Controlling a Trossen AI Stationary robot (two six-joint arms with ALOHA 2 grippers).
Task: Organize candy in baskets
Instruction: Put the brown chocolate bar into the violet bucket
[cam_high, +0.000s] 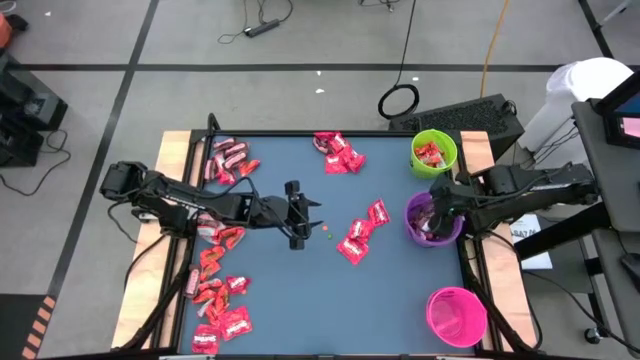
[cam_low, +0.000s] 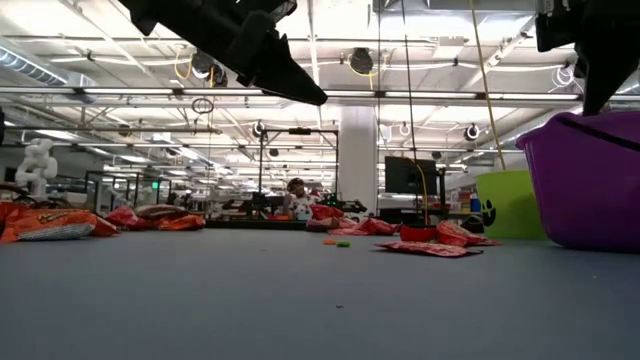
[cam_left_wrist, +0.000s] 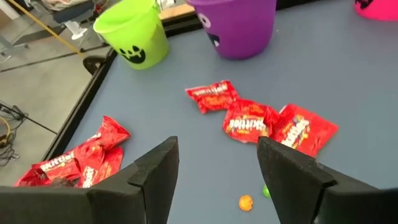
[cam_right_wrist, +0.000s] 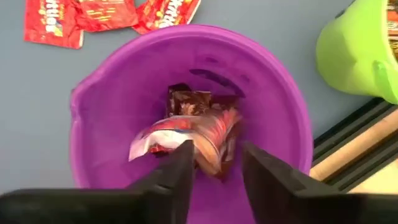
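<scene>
table (cam_high: 400, 300): dark blue mat, all the action's on it, most of the candy spread down the left edge so there's plenty left to sort

left arm: reaches in from the left toward mid-table, looks like it's lining up on the loose packs ahead of it

right arm: comes in from the right and parks over the purple one, my guess is it's mid drop-off

purple basket (cam_high: 430, 222): right side, middle of the three, already has a couple of wrappers in the bottom

pink basket (cam_high: 456, 316): near right corner, looks empty from above

green basket (cam_high: 433, 151): far right corner, a few red packs inside

left gripper (cam_left_wrist: 214, 171): fingers spread wide, nothing between them, hanging above the mat just short of the center packs

right gripper (cam_right_wrist: 216, 165): pointed down into the purple basket, fingers parted a bit, packs sit right below but can't really say it's pinching any

center candy (cam_high: 362, 232): small cluster of red packs mid-table

loose dots (cam_high: 326, 230): tiny orange and green ones just past the left fingertips, not the target
</scene>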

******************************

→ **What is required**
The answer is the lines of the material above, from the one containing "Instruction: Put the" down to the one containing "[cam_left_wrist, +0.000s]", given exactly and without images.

→ **Response to the task**
Instruction: Put the brown chocolate bar into the violet bucket
[cam_high, +0.000s] 
[cam_low, +0.000s] 
[cam_left_wrist, +0.000s] 

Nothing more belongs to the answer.